What you do have to do, though, is accept that the holes left in the leaves by the munching caterpillars will be visible – but what are a few holes when you’ve had the fun of watching the munching?

The most practical plants to grow to encourage butterflies to breed include:

Sweet rocket/honesty/lady’s smock for the Orange Tip and Green-veined White.  Sweet rocket is very easy, comes in white or purple, and lasts for 2-3 years. You could also grow garlic mustard,  a native wild flower which blooms early and has disappeared by the middle of summer – I’ve got some in the garden, and I can find caterpillars on it or my sweet rocket most years.
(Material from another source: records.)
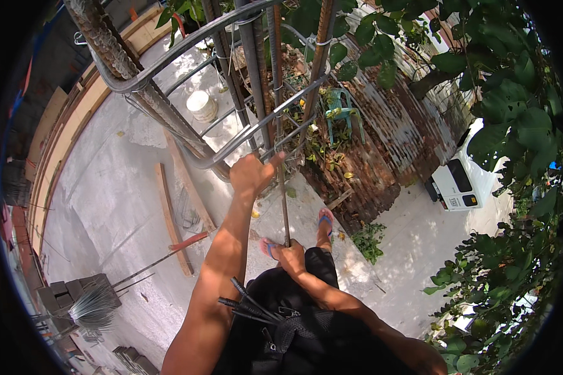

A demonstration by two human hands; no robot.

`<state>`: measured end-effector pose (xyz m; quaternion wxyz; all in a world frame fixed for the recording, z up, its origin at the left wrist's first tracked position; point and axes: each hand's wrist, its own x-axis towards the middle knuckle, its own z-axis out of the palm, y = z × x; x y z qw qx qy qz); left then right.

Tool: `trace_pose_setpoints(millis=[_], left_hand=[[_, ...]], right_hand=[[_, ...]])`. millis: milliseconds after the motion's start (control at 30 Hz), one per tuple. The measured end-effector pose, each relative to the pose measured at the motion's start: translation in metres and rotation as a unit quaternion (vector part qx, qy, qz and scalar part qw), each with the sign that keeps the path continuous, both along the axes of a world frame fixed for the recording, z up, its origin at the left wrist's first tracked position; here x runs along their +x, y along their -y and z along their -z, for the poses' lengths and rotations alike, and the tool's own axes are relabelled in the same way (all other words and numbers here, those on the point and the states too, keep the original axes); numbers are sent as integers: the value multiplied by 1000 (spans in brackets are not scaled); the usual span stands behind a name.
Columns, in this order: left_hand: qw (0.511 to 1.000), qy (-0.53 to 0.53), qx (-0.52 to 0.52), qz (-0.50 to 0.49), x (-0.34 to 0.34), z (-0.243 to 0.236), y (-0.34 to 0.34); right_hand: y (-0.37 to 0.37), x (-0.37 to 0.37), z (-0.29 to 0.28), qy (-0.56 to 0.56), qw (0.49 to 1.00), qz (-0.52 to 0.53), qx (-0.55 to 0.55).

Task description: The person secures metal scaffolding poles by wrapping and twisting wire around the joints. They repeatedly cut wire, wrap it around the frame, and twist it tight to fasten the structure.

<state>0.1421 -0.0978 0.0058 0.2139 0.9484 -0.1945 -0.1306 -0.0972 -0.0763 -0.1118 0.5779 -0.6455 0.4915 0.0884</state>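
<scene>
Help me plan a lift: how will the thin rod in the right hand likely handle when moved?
The thin rod is probably stiff, since it runs straight up from the right hand. Its dull brown surface suggests decent grip rather than slipperiness. Being slender, it may feel light for its length, though its upper end is hard to trace among the bars.

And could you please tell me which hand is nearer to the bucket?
Left. The left hand, at the cage, is below and right of the bucket in the picture; the right hand, around a rod, is farther down and right.
</scene>
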Motion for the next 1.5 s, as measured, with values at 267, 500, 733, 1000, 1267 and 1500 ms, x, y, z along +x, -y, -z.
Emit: trace_pose_setpoints(millis=[267, 500, 733, 1000, 1267, 1500], left_hand=[[999, 46, 14, -14, 0, 12, 7], [998, 2, 57, -32, 2, 17, 18], [996, 21, 62, -55, -1, 4, 28], [995, -66, -75, -11, 8, -5, 30], [998, -42, -35, 10, 17, 6, 20], [998, 61, -19, -22, -1, 5, 26]], right_hand=[[52, -19, 2, -50, 973, -25, -223], [214, -29, -17, 32, 860, -103, -498], [325, 16, -119, 111, 799, -287, -516], [396, 59, -142, 98, 872, -381, 292], [370, 54, -111, 56, 795, -339, 500], [370, 75, -168, 22, 840, -519, 154]])
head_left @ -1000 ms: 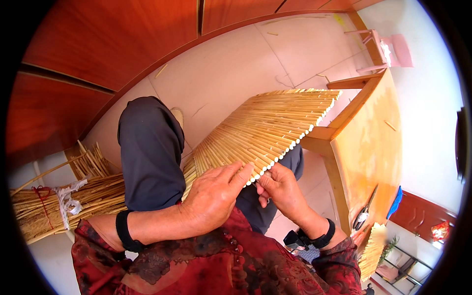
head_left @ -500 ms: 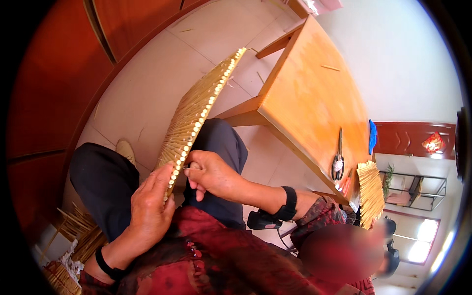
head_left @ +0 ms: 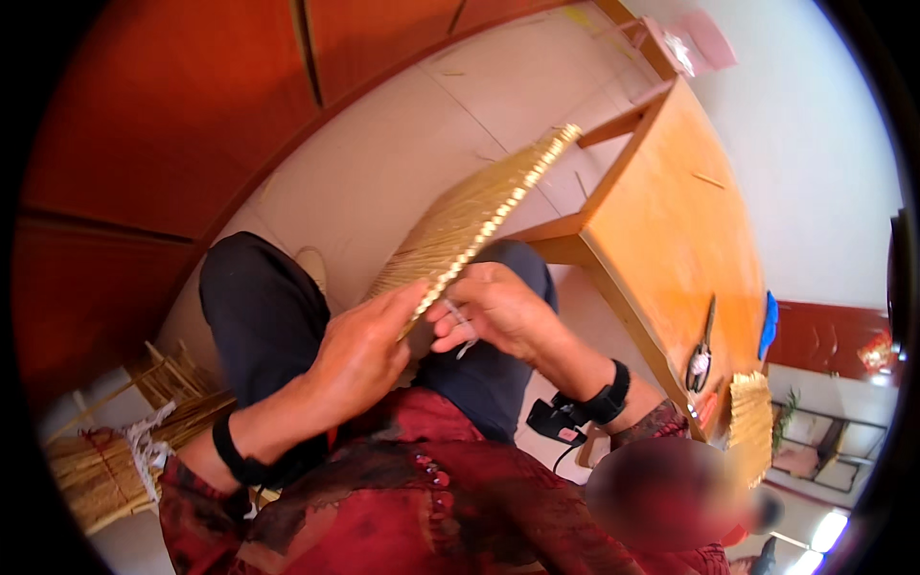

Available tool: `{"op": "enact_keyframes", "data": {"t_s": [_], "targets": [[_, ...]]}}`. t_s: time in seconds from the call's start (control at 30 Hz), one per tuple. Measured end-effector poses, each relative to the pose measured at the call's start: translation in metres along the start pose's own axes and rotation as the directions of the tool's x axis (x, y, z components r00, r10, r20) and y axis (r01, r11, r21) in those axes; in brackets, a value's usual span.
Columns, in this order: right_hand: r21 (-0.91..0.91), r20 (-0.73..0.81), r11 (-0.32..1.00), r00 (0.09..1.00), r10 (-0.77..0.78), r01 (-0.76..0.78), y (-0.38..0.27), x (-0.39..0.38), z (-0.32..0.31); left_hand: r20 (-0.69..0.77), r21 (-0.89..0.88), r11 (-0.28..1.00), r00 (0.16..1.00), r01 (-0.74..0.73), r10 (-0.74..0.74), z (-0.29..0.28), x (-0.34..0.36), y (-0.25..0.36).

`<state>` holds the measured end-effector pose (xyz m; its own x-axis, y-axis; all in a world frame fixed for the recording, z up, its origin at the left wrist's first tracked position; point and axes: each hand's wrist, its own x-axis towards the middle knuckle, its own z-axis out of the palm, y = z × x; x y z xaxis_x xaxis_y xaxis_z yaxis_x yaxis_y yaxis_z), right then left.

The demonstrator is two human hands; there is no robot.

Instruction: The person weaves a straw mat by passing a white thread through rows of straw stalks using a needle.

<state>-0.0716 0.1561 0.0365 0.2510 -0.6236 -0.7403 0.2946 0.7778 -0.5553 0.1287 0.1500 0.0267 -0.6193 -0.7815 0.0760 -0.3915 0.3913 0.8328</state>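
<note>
A flat mat of yellow straw stalks (head_left: 470,225) stands tilted over my lap, seen nearly edge-on, its cut ends forming a beaded line. My left hand (head_left: 359,350) grips the mat's near end from the left side. My right hand (head_left: 494,311) pinches a thin white thread (head_left: 460,326) at the same near end, fingers curled against the stalks. Both wrists wear black bands. My knees in dark trousers (head_left: 259,311) sit under the mat.
An orange wooden table (head_left: 671,240) stands to the right with scissors (head_left: 702,350), a blue item (head_left: 770,326) and a small woven straw piece (head_left: 750,422) on it. A bundle of loose straw (head_left: 105,465) lies on the floor at lower left. Red-brown cabinets stand behind.
The view swung from the mat's broad face to its edge. The mat now stands more upright, and both hands stay at its near end, the right one working the thread.
</note>
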Motion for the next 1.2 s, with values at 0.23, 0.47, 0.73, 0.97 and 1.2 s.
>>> {"op": "enact_keyframes", "data": {"t_s": [0.23, 0.47, 0.73, 0.97, 1.2], "targets": [[-0.768, -0.054, 0.589, 0.891, -0.451, 0.252, 0.006, -0.008, -0.029, 0.229, 0.059, 0.985, 0.963, -0.161, 0.144, -0.034, 0.033, 0.009], [-0.93, 0.317, -0.196, 0.414, -0.853, 0.31, 0.01, -0.042, -0.017, 0.387, 0.345, 0.936, 0.919, -0.064, -0.08, -0.085, 0.036, 0.035], [-0.784, 0.614, -0.621, 0.136, -0.777, -0.008, -0.026, -0.057, -0.01, 0.413, 0.425, 0.885, 0.911, -0.192, -0.001, -0.105, 0.036, 0.066], [-0.709, 0.705, -0.692, 0.115, -0.7, 0.136, -0.051, -0.053, -0.006, 0.374, 0.471, 0.854, 0.927, -0.221, 0.033, -0.115, 0.02, 0.076], [-0.74, 0.671, -0.663, 0.06, -0.739, 0.114, -0.056, -0.066, 0.024, 0.124, 0.711, 0.679, 0.983, -0.186, 0.139, -0.138, 0.017, 0.091]]}}
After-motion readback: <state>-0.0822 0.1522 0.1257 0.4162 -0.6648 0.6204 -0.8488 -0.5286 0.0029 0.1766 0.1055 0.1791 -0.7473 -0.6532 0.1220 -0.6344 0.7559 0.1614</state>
Orange tips- left to right: mating pair on sweet rocket, caterpillar on sweet rocket and adult on bluebell

Orange tips- left to right: mating pair on sweet rocket, caterpillar on sweet rocket and adult on bluebell

Holly and ivy for the Holly Blue, which uses both, at different times of year, for it’s egg-laying. You will struggle to see the egg or the caterpillar, though, so look out for the female flying around the bush.

Buckthorn for the Brimstone: this is a shrub and not very exciting to look at, but it does provide nectar in its flowers and berries for the birds, as well as leaves for the Brimstone butterfly, which is said to be able to find buckthorn from a considerable distance. There are two types of buckthorn, and you need to use the one which is good for your soil: purging buckthorn for chalky soils and alder buckthorn for acid soils.

British native grasses are also good – I’ll cover them in more detail in another post, as well as plants for moth caterpillars.

I’ll give the latin names of the flower plants I’ve mentioned here, in case you have difficulty identifying them by the common names, which tend to be different in different parts of the country: Sweet rocket – hesperis matronalis. Honesty – lunaria annua. Lady’s smock – cardamine pratensis. Garlic Mustard (also often called Jack-by-the-hedge) – Alliaria petiolata.